Look through the listing below and write out exactly the lines from the line with "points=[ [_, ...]" to the line with "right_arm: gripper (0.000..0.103", both included, and no others.
═════ TASK INPUTS ═════
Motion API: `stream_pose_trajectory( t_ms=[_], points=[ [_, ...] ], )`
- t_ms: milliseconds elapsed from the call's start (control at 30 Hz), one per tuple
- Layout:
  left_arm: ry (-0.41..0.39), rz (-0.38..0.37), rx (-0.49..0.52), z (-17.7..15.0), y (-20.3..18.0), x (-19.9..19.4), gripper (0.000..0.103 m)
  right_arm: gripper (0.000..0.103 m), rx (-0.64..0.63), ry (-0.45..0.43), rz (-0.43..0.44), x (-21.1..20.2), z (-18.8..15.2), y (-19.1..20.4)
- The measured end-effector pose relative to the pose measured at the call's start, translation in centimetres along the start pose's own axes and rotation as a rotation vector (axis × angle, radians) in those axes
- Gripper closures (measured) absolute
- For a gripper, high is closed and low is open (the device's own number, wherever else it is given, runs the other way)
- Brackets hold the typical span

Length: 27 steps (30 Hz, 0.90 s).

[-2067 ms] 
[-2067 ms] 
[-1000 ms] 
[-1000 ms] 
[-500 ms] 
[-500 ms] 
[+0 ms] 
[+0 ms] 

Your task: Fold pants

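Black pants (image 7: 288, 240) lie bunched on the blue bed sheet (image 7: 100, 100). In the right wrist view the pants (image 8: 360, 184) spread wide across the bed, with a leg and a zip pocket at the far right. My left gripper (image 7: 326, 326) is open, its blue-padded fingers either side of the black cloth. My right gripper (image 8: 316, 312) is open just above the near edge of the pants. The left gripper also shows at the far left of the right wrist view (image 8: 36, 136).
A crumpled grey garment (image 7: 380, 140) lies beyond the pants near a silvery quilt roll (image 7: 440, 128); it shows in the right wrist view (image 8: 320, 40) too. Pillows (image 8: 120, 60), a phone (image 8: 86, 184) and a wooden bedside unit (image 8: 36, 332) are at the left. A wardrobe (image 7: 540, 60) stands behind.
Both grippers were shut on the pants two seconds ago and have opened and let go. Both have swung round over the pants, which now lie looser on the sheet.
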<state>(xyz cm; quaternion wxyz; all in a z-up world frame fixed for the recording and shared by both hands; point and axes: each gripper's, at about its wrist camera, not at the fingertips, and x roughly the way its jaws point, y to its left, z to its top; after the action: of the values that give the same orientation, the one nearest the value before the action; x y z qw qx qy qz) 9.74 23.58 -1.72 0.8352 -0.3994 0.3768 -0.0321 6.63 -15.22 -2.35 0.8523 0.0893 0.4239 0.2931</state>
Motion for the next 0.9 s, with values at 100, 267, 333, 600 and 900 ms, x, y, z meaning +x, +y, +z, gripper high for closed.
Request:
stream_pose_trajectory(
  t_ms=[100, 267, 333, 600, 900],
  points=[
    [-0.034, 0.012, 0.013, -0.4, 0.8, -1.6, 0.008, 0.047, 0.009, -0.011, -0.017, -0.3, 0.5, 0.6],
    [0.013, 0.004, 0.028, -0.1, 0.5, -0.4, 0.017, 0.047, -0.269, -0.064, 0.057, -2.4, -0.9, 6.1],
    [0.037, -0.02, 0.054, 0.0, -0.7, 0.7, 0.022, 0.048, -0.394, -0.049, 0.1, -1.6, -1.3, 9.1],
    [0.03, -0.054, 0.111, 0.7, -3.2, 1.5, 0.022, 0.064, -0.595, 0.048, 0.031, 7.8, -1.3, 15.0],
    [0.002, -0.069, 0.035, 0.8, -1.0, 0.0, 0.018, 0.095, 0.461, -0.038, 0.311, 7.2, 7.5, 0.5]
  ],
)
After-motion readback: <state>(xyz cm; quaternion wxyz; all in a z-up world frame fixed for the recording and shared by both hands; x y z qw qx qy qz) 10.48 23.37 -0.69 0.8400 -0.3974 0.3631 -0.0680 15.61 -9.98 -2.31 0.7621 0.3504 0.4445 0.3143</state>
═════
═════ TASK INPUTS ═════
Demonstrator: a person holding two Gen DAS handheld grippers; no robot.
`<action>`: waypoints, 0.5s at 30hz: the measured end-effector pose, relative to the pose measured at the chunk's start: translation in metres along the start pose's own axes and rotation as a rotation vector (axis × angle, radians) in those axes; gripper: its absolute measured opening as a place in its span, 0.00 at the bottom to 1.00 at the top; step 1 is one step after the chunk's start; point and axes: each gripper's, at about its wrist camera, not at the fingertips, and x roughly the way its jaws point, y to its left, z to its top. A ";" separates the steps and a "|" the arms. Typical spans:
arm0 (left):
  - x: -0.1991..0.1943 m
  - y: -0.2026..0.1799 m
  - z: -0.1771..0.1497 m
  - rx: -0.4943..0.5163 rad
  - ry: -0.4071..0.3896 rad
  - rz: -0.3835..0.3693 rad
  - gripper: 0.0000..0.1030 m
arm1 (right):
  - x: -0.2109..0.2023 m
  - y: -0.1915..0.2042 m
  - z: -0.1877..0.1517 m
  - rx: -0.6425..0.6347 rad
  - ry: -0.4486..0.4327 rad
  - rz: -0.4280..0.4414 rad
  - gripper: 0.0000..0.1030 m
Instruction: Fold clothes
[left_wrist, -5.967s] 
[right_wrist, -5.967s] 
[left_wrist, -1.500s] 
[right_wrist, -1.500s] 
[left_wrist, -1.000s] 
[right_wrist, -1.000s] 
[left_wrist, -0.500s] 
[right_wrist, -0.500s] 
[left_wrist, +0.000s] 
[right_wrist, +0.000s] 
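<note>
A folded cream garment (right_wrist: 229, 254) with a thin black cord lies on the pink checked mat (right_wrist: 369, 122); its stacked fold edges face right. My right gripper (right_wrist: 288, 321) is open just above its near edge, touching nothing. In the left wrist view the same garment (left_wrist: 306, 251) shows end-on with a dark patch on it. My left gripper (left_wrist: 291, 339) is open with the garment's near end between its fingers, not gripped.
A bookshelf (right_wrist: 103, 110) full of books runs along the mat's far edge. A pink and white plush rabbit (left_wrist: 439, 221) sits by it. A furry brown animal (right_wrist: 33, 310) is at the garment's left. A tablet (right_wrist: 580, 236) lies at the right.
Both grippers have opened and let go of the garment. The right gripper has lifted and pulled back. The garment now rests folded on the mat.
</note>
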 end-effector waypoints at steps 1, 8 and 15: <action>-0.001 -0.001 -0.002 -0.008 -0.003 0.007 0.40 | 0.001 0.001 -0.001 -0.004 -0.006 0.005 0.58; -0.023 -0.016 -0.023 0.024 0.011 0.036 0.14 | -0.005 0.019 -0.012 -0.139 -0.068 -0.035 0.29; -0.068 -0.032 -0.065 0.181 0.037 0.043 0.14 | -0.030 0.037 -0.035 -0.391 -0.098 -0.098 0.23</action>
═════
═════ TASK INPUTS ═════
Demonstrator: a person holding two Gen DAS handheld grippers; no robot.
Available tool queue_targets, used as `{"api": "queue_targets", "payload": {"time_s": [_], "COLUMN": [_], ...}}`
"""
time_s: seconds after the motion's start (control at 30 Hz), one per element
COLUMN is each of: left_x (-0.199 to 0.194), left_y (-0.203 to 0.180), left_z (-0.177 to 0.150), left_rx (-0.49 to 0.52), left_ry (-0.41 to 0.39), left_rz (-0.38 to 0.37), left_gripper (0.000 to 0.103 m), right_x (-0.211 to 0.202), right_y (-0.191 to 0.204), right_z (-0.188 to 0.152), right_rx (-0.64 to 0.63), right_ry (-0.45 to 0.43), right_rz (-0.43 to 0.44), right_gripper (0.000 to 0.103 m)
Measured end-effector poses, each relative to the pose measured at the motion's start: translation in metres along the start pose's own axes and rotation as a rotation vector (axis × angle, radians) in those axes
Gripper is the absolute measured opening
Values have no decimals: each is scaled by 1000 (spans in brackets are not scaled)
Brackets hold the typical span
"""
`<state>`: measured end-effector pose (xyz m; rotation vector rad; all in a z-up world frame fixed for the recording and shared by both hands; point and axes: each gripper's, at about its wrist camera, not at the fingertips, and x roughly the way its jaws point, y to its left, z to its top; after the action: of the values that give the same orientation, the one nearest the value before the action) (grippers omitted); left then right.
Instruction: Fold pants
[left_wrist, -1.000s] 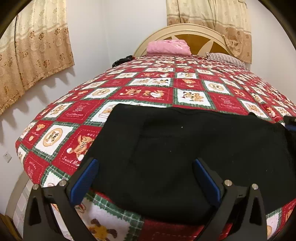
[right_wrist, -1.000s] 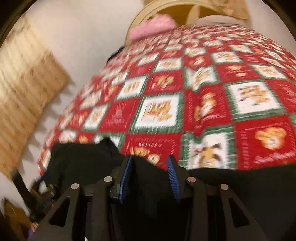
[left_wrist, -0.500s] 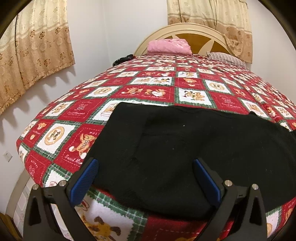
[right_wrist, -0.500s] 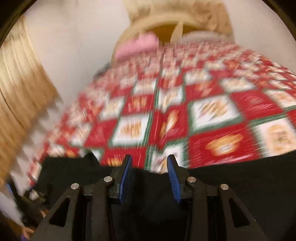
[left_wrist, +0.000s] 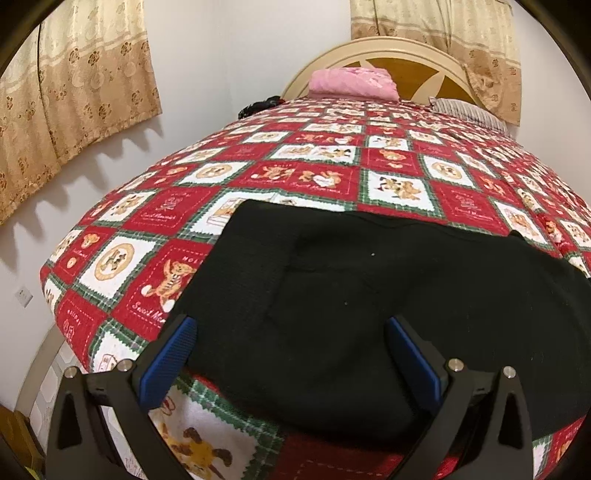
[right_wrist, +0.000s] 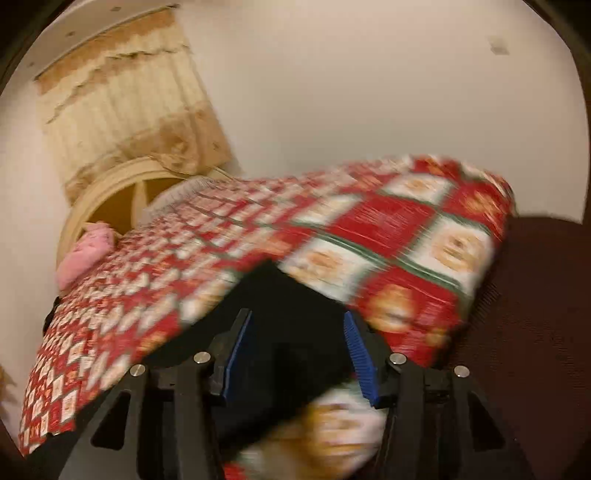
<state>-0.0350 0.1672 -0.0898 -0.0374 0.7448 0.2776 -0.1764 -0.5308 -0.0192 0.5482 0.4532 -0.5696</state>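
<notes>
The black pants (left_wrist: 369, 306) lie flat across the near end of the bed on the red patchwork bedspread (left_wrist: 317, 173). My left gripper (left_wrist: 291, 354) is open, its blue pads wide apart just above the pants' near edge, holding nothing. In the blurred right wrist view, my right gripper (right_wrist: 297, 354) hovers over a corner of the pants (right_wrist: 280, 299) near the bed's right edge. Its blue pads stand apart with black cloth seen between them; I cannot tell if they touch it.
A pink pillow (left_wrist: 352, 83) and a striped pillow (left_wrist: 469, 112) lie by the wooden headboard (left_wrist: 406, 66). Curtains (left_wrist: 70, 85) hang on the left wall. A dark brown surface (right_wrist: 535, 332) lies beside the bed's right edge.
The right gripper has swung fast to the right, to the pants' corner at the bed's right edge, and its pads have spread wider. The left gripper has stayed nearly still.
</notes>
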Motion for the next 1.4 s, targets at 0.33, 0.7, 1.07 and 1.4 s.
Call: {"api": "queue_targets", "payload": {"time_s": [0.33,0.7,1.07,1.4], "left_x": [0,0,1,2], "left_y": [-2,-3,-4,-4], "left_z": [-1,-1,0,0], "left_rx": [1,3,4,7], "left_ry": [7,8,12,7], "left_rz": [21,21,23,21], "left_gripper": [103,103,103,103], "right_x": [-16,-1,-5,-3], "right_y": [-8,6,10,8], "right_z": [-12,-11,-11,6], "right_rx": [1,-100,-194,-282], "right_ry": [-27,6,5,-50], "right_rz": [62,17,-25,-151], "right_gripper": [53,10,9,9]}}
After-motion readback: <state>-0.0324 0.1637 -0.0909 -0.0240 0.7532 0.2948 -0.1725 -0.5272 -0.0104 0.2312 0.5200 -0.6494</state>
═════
### REPLY
Motion API: `stream_pose_trajectory( t_ms=[_], points=[ [_, ...] ], )`
- t_ms: milliseconds elapsed from the call's start (control at 30 Hz), one per tuple
- Layout:
  left_arm: ry (-0.41..0.39), rz (-0.38..0.37), rx (-0.49..0.52), z (-17.7..15.0), y (-20.3..18.0), x (-19.9..19.4), gripper (0.000..0.103 m)
  right_arm: gripper (0.000..0.103 m), rx (-0.64..0.63), ry (-0.45..0.43), rz (-0.43..0.44), x (-21.1..20.2), z (-18.8..15.2), y (-19.1..20.4)

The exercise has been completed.